Sunderland manager Sam Allardyce fits six of seven trends that unified the 21st century’s most successful international managers at the time they got the job that brought them their silverware.
Between them, Joachim Löw, Vicente del Bosque, Luis Aragones, Marcello Lippi, Otto Rehhagel, Luiz Felipe Scolari and Roger Lemerre have won every World Cup or Euros since the year 2000.
Allardyce now finds himself at similar point in his career to the juncture at which the members of that illustrious septet took over managerial roles with Germany, Spain, Italy, Greece, Brazil and France respectively.
‘Big Sam’ is also the shortest-priced candidate in the next England manager betting to fit five of the aforementioned trends, which cover factors such as age, club and international success/experience and working abroad, at at 8/1…

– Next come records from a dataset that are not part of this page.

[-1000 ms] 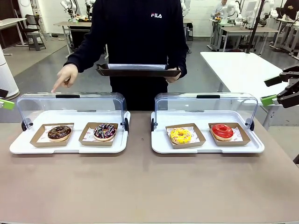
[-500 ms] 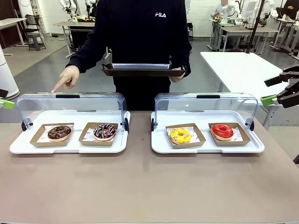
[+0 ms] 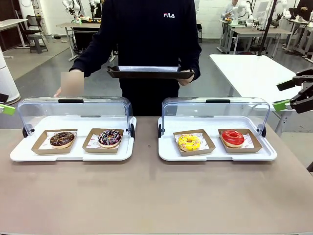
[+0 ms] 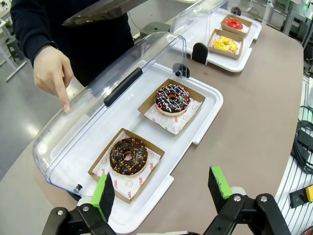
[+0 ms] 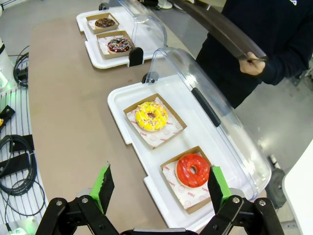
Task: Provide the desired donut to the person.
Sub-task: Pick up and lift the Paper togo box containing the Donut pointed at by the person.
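Note:
The person (image 3: 146,39) stands at the far side, one hand holding a dark tray (image 3: 149,72). Their other hand (image 4: 51,73) points a finger down at the left case's lid, over the chocolate donut with nut bits (image 3: 62,139) (image 4: 128,155). Beside it lies a chocolate donut with coloured sprinkles (image 3: 109,137). A yellow donut (image 3: 189,142) and a red donut (image 3: 233,137) sit in the right case. My left gripper (image 3: 4,103) (image 4: 161,185) hangs open and empty at the left edge. My right gripper (image 3: 282,95) (image 5: 159,181) is open and empty at the right.
Each donut rests in a brown paper tray on a white base (image 3: 19,152) (image 3: 266,155). Both clear domed lids (image 3: 73,105) (image 3: 215,107) are swung back toward the person. A white side table (image 3: 249,73) stands behind my right gripper.
The person and the dark tray have shifted slightly to the right. The pointing hand stays over the left lid. Neither arm has moved.

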You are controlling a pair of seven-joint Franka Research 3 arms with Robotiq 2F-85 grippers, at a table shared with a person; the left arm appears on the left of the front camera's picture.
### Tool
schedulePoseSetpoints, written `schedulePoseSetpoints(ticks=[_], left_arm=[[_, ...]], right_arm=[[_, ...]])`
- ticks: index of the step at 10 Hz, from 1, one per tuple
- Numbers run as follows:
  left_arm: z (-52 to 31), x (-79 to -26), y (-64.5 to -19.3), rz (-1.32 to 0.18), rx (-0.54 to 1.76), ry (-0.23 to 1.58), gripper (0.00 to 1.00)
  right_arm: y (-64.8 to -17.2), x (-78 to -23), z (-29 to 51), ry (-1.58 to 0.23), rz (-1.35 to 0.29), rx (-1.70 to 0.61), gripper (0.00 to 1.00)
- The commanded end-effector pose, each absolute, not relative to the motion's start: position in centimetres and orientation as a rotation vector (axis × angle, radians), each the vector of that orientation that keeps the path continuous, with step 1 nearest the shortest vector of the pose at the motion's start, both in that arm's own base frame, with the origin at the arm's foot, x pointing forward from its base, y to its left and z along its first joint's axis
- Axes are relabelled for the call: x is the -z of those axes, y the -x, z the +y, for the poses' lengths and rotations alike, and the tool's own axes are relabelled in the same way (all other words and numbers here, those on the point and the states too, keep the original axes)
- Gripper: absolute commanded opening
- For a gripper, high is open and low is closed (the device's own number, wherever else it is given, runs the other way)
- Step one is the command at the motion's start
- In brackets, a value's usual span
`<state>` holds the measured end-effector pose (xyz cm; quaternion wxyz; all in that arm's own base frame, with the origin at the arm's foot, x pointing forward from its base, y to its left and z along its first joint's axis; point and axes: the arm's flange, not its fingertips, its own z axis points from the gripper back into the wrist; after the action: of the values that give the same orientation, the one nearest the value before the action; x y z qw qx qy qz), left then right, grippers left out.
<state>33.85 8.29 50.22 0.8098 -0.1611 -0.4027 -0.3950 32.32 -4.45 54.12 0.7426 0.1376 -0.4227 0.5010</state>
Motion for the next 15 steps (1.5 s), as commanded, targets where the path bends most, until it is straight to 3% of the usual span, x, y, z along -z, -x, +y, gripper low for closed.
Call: schedulePoseSetpoints(ticks=[1, 4, 9, 13, 15], left_arm=[[6.8, -49.1, -35.3, -0.739, 0.962, 0.26, 1.0], [4.7, -44.3, -38.7, -0.523, 1.112, 0.083, 1.0], [4.3, -37.8, -42.6, -0.401, 1.252, -0.058, 1.0], [4.7, -34.7, -44.7, -0.468, 1.347, -0.193, 1.0], [4.6, -34.2, -45.0, -0.409, 1.365, -0.185, 1.0]], right_arm=[[-32.5, -54.0, -4.4, -0.314, -0.933, -1.105, 1.0], [-32.5, -54.0, -4.4, -0.314, -0.933, -1.105, 1.0], [-32.5, -54.0, -4.4, -0.314, -0.933, -1.105, 1.0], [-32.5, -54.0, -4.4, -0.314, -0.933, -1.105, 1.0], [-32.5, -54.0, -4.4, -0.314, -0.933, -1.105, 1.0]])
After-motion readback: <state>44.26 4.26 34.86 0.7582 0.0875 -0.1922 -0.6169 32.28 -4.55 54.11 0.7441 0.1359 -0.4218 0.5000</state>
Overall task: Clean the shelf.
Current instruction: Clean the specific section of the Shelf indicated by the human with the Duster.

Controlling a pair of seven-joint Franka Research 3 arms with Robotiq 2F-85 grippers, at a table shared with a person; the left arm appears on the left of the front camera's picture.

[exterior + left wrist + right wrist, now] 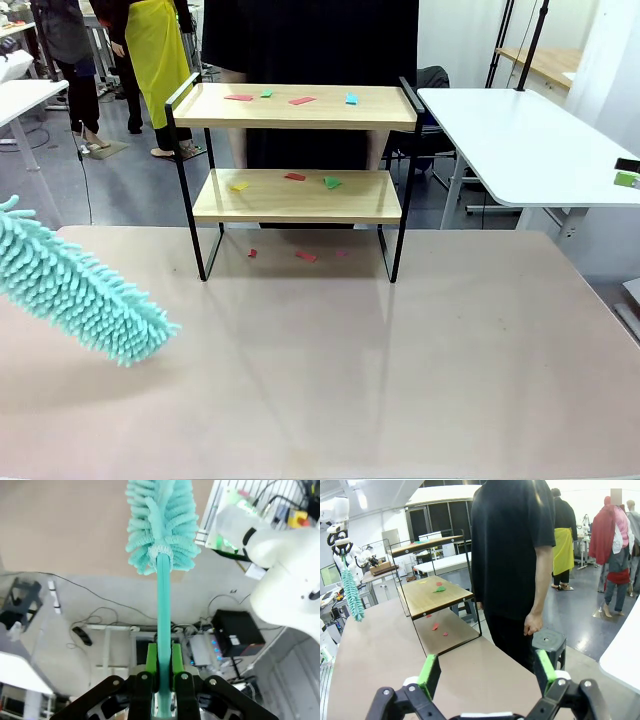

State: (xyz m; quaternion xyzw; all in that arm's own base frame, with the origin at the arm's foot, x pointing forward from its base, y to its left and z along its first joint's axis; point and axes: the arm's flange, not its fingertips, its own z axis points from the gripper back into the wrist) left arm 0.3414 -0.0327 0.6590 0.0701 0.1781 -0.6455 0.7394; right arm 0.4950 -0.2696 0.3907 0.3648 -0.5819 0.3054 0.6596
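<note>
At the far middle of the surface (400, 380) stands the shelf (300, 205), upright on its four black legs, with a person (512, 555) in black directly behind it.

Upper board: four paper scraps (301, 100), red, green, red and blue. Lower board: three scraps, yellow, red and green. More red and pink scraps (305, 256) lie on the surface beneath the shelf, between its legs.

Left claw (164, 656): clamped narrow on the teal handle of a fluffy teal duster (75, 290), green pads (151, 657) pressing either side of the handle. The duster head sits tilted over the left part of the surface, tip pointing down toward the middle, well apart from the shelf.

Right claw (487, 672): spread wide, nothing between its fingers, held above the surface's right side and facing the shelf end-on.
</note>
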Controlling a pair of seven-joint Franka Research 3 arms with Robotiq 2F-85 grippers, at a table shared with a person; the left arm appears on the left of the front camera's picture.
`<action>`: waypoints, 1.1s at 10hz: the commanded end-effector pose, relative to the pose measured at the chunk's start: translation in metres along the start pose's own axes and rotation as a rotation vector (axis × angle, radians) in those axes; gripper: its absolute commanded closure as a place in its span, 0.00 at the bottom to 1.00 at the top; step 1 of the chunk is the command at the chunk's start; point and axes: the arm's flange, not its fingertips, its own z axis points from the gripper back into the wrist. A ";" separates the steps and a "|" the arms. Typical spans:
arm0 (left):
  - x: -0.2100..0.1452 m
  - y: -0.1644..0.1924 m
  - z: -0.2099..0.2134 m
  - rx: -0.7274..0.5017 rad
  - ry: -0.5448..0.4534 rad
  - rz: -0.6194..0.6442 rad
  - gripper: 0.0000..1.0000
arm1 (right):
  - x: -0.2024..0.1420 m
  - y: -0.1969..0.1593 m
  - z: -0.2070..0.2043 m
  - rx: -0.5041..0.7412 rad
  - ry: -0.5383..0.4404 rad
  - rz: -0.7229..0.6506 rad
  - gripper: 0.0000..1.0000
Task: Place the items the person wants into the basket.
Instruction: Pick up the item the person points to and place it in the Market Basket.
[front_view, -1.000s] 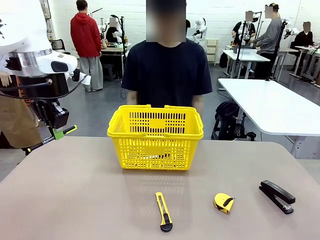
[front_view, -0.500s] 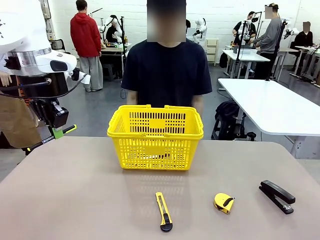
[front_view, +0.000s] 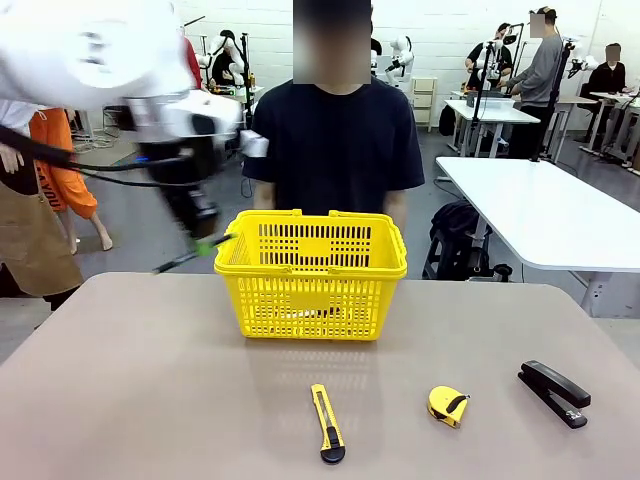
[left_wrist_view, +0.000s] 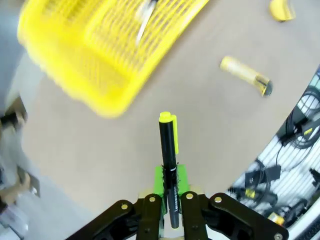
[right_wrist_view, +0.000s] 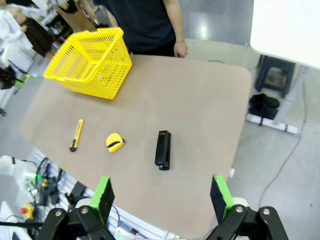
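The black pen is clamped in the left gripper just beside the basket; carrying is judged underway, with release over it required next. The right gripper is spread wide.

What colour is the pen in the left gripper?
The pen is black with a yellow clip, best in left wrist view.

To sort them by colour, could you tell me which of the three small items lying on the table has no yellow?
The stapler, at the robot's right: all black, unlike the knife and tape measure.
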 end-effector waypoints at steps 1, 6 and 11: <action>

At 61, Allardyce has the seniority to bring England success based on the last four World Cup and Euros winners, among whom only Germany tactician Löw was younger than 53 when he answered the call.
The Englishman’s 25 years of club management memories easily surpass the 19 years of dugout stripes in that sphere five of the seven paragons possessed when taking over.
A complete lack of international experience as manager shouldn’t hold back the Dudley-born dugout dogfighter either.
Löw spent two years as assistant to Jurgen Klinsmann with Germany before taking over in 2006 and Lemerre was second in command at the 1998 World Cup after a decade-long stint in charge of France’s army team.
Yet, of the seven benchmarks, only Scolari had past full international management experience to call upon when he accepted the national team job that made his name and even then only thanks to a months-long, Iraq-war-curtailed stint in charge of Kuwait in 1990.
Six of the 21st century’s seven most successful international bosses had already won a national level league title, but this precedent doesn’t count against the Sunderland supremo either.
English Division Three and League of Ireland First Division wins with Notts County and Limerick respectively testify to him having the managerial chops to steer a team to the zenith over a season of football.
The latter triumph also highlights his experience across different countries, a trait shared by Löw, Del Bosque, Scolari and Lemerre at the time they were appointed to the jobs that made their international names.
Only Allardyce’s failure to land more than the two trophies mentioned stands between him and a full row of ticks across all seven trends that unite the 21st century’s most successful international managers.